**WORK ITEM:**
For the listing below, output exactly the lines from the line with "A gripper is" up to and including the line with "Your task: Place", and no other lines.

**INFORMATION SHOWN:**
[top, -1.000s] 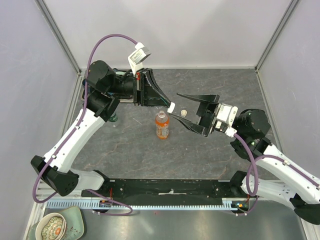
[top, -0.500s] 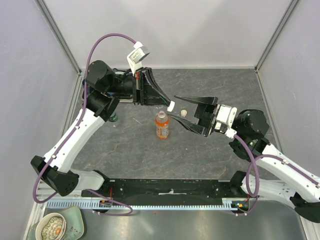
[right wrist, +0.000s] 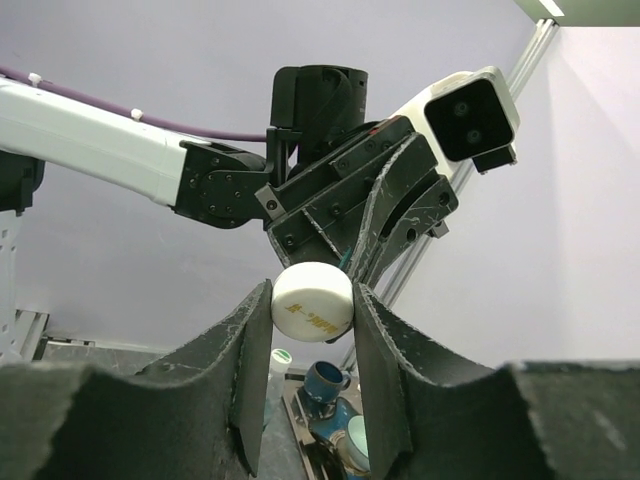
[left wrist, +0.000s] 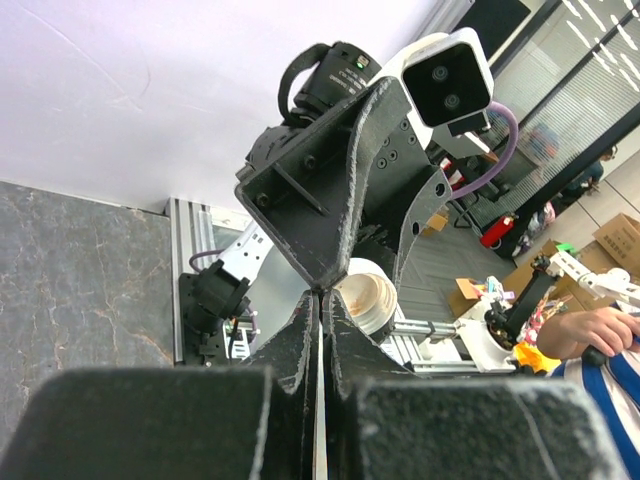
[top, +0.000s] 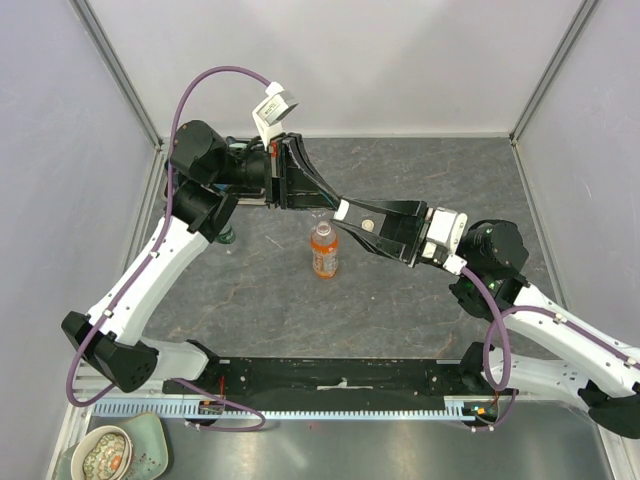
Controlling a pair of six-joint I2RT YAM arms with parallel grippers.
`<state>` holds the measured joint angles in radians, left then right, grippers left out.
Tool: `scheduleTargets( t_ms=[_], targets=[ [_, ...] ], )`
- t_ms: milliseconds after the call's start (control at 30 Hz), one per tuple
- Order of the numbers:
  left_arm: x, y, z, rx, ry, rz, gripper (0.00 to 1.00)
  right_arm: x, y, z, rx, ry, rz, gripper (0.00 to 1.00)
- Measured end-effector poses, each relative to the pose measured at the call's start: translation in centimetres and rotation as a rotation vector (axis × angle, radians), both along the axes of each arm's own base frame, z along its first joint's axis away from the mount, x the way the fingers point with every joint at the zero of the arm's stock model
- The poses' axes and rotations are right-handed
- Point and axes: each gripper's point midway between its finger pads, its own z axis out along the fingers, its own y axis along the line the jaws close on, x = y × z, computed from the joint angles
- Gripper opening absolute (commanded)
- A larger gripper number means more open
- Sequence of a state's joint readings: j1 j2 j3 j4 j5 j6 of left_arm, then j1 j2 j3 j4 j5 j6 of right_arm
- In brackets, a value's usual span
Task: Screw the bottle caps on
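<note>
Pinched cap (right wrist: 312, 300) by its sides in right gripper (right wrist: 312, 296), up off the table (top: 430, 170). Pressed left gripper (left wrist: 318, 297) flat together with nothing between the fingers, its tips just beside the cap. Left orange bottle (top: 323, 252) upright on the table, near the meeting grippers in the top view.

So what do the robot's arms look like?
The left arm and right arm have white shells and chunky black joints. A purple cable loops along each. The left gripper and right gripper are black with two long pointed fingers, and a white camera box sits by each wrist.
</note>
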<state>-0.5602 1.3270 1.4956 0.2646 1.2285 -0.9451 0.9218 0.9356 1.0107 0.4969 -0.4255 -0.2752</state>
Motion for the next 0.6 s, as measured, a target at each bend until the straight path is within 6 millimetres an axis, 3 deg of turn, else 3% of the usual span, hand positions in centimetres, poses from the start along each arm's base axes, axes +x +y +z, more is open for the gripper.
scheduleTargets(
  t_ms=[100, 200, 267, 300, 367, 433, 600],
  targets=[
    [0.2, 0.0, 0.0, -0.002, 0.001, 0.007, 0.02, 0.2, 0.0, -0.1, 0.008, 0.008, -0.009, 0.35],
    [0.3, 0.0, 0.1, -0.005, 0.003, 0.016, 0.25, 0.3, -0.1, 0.0, 0.015, 0.015, -0.017, 0.33],
    [0.6, 0.0, 0.1, -0.005, 0.007, 0.029, 0.63, 0.5, -0.1, -0.1, 0.02, 0.024, -0.026, 0.33],
    [0.9, 0.1, 0.0, -0.005, 0.004, 0.04, 0.74, 0.6, -0.2, -0.1, 0.021, 0.028, -0.03, 0.33],
    [1.6, 0.3, 0.0, 0.003, 0.013, 0.072, 0.82, 0.8, -0.3, -0.2, 0.019, 0.04, -0.039, 0.32],
    [2.9, 0.8, -0.2, 0.014, 0.023, 0.122, 0.99, 0.8, -0.6, -0.4, 0.014, 0.055, -0.047, 0.32],
    [6.1, 2.5, -1.9, 0.046, -0.02, 0.278, 0.99, 0.7, -1.5, -0.6, -0.004, 0.09, -0.07, 0.32]
  ],
)
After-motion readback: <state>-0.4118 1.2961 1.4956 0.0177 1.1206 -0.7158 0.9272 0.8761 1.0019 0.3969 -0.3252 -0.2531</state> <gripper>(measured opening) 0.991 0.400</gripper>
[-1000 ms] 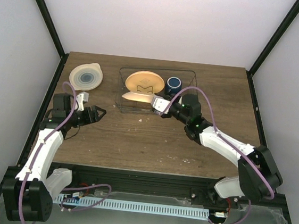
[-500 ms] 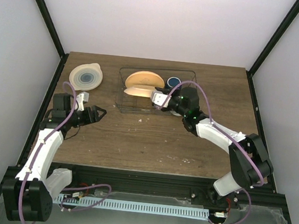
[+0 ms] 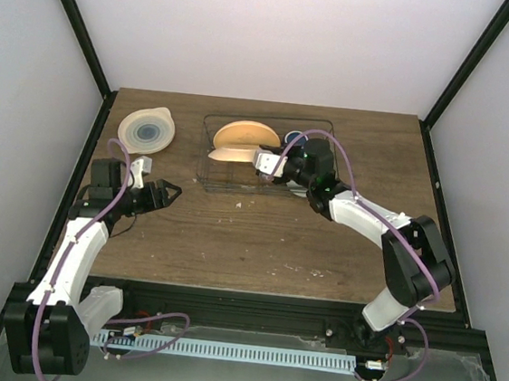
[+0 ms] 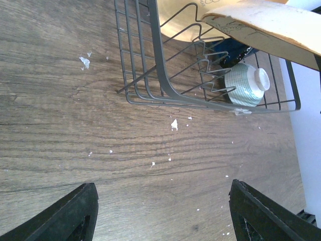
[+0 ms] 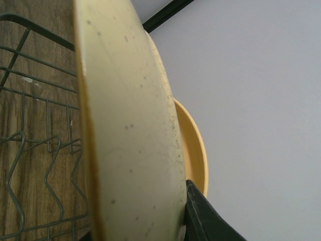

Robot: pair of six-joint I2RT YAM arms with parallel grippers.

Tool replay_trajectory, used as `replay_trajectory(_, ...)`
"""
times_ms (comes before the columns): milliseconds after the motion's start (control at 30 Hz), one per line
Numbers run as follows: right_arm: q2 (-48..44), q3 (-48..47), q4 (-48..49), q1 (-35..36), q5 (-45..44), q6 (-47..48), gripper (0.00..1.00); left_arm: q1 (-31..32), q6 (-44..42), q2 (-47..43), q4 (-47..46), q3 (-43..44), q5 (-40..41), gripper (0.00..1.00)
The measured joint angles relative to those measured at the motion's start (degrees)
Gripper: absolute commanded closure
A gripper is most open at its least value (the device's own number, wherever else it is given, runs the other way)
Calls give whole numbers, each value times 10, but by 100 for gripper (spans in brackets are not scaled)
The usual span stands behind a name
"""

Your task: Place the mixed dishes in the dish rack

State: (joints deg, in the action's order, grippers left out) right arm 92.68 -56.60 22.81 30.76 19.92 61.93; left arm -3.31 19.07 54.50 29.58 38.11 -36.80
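Observation:
The wire dish rack [image 3: 215, 179] stands at the back middle of the table. An orange plate [image 3: 247, 133] stands on edge in it. My right gripper [image 3: 266, 166] is shut on a second plate [image 3: 231, 154], pale underneath with an orange rim, and holds it tilted over the rack just in front of the orange plate. The dark blue mug [image 3: 293, 138] shows partly behind my right arm. The mint-green bowl [image 4: 246, 84] lies in the rack. The cream plate with blue-grey rings [image 3: 147, 131] lies on the table at the back left. My left gripper [image 3: 171, 191] is open and empty.
In the right wrist view the held plate [image 5: 130, 140] fills the middle, with the orange plate [image 5: 193, 145] behind it and rack wires [image 5: 30, 145] to the left. White crumbs [image 4: 174, 124] lie on the wood near the rack's corner [image 4: 155, 60].
My right gripper has carried the pale plate back and left over the rack, closer to the standing orange plate. My left arm has not moved.

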Motion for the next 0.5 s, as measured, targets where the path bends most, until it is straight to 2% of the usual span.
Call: replay_trajectory(500,50,-64,-61,-10,2,4,99,0,0,2,-1,0,-9,27)
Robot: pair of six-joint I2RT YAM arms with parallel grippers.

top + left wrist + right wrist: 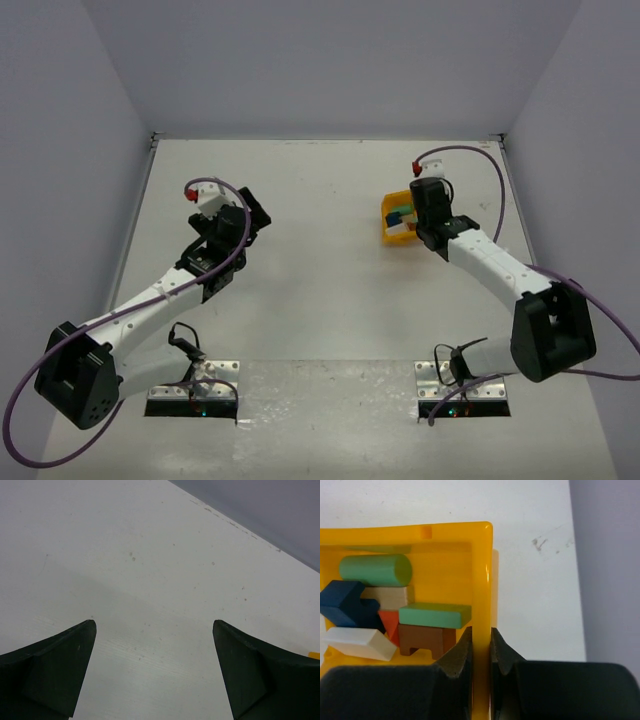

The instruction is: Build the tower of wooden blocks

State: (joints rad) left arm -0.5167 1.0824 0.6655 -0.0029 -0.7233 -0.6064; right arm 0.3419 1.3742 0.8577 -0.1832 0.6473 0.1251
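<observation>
left gripper (pixel 154 627): spread wide, nothing between the two dark fingers; hangs over bare worktop (pixel 150 555) on the left half, well apart from the bin.
right gripper (pixel 481 637): almost closed, pinches the right-hand wall of the yellow bin (pixel 445 532); one finger inside the bin, the other outside, both against the plastic.
yellow bin: stands on the worktop toward the far right, open side up, short of the back wall.
wood blocks (pixel 398 216): lie inside the yellow bin in a loose heap, not stacked as a tower.
green cylinder (pixel 376 570): lies on its side at the far end of the heap in the right wrist view, near the bin's back wall.
tan block (pixel 390 597): just nearer than the cylinder, partly covered by its neighbours.
navy block (pixel 342 602): notched, at the left of the heap, touching the tan block.
mint green slab (pixel 435 615): lies flat on top of the brown block, near the wall that the right gripper pinches.
brown block (pixel 425 639): arch-shaped with two short legs, under the slab, just beside the inner finger; touching or not, cannot tell.
red block (pixel 391 622): wedge-shaped, only a corner in sight between the navy block and the brown block.
white block (pixel 357 644): long, slanted, at the near left of the heap below the navy block.
left arm (pixel 150 295): reaches up and rightward from its base at the near left.
right arm (pixel 490 265): reaches up and leftward from the near right to the yellow bin.
</observation>
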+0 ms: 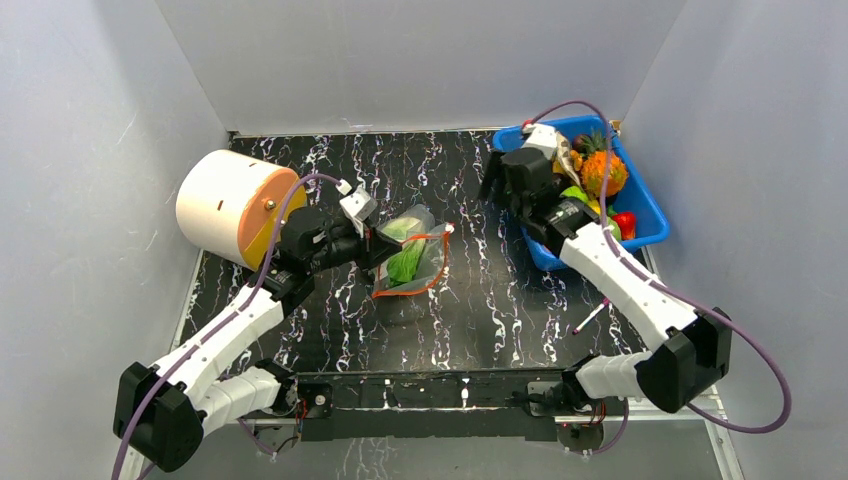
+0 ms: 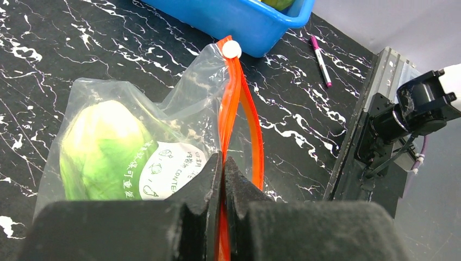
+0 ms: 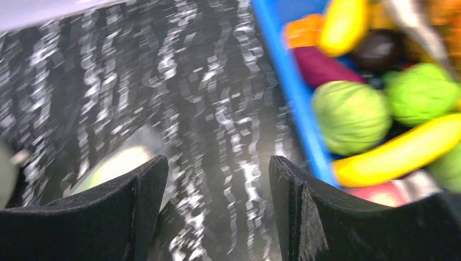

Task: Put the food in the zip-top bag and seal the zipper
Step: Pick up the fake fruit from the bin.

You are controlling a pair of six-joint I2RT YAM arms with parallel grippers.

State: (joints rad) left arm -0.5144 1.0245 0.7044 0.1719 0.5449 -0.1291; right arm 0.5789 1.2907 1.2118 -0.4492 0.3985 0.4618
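Note:
The clear zip-top bag (image 1: 412, 255) lies mid-table with a green cabbage-like leaf (image 2: 103, 149) inside. Its red-orange zipper (image 2: 231, 114) stands open in a loop, with a white slider (image 2: 231, 50) at the far end. My left gripper (image 2: 223, 163) is shut on one strip of the zipper at the bag's near end; it also shows in the top view (image 1: 378, 243). My right gripper (image 3: 217, 174) is open and empty, above the table just left of the blue bin (image 1: 650, 215); it also shows in the top view (image 1: 495, 178). The bin holds more food: a yellow banana (image 3: 397, 152) and green pieces (image 3: 350, 117).
A big white-and-orange cylinder (image 1: 230, 205) lies at the back left, close behind the left arm. A pink pen (image 1: 590, 317) lies on the table near the right arm. Grey walls close in both sides. The right wrist view is motion-blurred.

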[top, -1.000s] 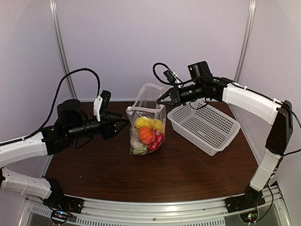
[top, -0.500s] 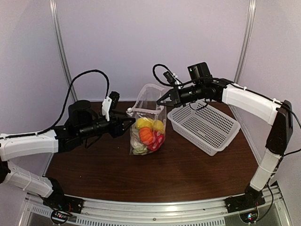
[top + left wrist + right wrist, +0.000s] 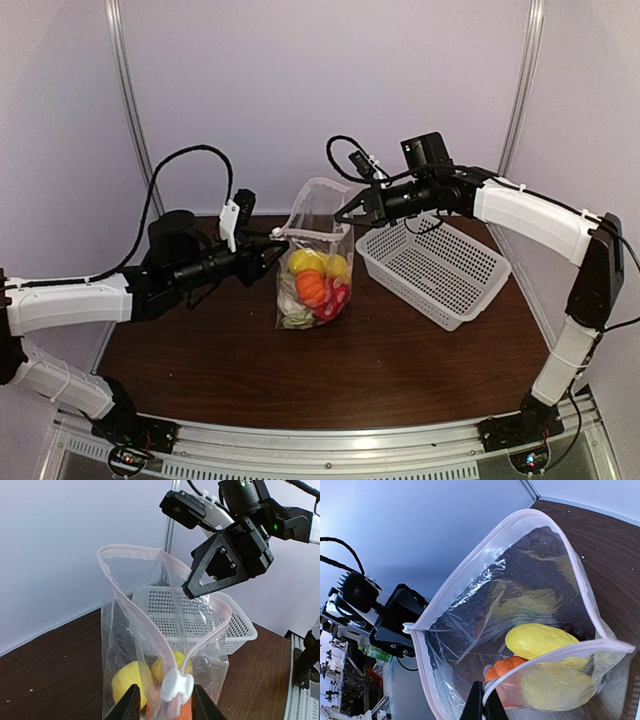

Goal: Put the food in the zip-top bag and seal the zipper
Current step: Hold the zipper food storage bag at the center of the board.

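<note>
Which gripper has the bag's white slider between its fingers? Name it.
The left gripper: the white slider sits between its parted fingers. The right gripper instead pinches the rim of the zip-top bag at the opposite end.

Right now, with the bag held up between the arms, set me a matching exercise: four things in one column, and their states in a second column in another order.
Things:
1. bag
2. basket
3. left gripper
4. right gripper

States:
A. pinching the bag's rim
B. beside the bag, no food in it
C. fingers either side of the white slider
D. upright, mouth open, food inside

Pairs: 1-D, 2-B, 3-C, 4-A
</note>
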Available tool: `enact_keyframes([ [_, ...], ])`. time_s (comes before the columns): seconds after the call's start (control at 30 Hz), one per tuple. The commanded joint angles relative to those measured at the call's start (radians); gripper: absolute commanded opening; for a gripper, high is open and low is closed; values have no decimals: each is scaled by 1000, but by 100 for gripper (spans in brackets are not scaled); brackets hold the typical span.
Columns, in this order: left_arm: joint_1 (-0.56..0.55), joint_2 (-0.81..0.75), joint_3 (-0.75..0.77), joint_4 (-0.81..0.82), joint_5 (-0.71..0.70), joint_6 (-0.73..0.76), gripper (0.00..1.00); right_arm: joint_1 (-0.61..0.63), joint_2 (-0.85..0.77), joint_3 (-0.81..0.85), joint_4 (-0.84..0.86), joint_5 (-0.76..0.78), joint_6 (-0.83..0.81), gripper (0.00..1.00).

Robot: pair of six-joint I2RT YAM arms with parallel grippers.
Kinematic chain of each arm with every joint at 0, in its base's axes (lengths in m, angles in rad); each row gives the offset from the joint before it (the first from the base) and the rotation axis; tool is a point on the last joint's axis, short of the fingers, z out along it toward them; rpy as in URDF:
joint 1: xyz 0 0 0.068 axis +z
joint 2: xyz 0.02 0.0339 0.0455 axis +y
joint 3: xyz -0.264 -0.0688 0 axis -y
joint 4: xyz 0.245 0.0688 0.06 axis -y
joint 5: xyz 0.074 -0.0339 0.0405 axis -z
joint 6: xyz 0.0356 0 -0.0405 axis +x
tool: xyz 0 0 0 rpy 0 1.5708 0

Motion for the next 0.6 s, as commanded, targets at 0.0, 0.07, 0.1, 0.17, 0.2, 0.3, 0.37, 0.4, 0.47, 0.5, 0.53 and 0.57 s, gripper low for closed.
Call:
enact_keyframes([
  [0.0,9,13,25,80,29,32,31,-13,-35,-7,22,-24,7,0],
  [0.07,10,12,21,86,29,41,26,-14,-35,-7,22,-25,8,0],
  [0.1,11,12,19,89,27,43,23,-15,-34,-8,24,-26,9,0],
  [0.17,13,10,12,97,19,45,19,-16,-34,-10,25,-27,11,0],
  [0.2,12,9,8,102,17,45,16,-16,-36,-10,26,-28,10,0],
  [0.3,14,6,8,101,13,53,8,-16,-36,-12,27,-29,10,3],
  [0.37,13,3,11,98,12,54,7,-19,-37,-7,26,-34,9,8],
  [0.4,13,-1,11,98,11,55,5,-23,-38,0,23,-39,2,11],
  [0.47,14,-11,19,89,12,63,3,-35,-40,30,1,-45,-26,18],
  [0.5,13,-17,28,78,18,67,3,-47,-42,56,-17,-46,-54,23],
  [0.53,13,-23,40,60,29,73,2,-60,-43,88,-47,-44,-100,28],
  [0.57,14,-30,55,41,40,80,2,-79,-46,127,-106,-36,-164,35],
])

**ANSWER FOR THE TASK:**
A gripper is most open at its least value (the device's own number, wherever else it is given, runs the other way)
Calls give whole numbers, each value times 10, but by 100 for gripper (spans in brackets are not scaled)
The usual span stands behind a name
"""

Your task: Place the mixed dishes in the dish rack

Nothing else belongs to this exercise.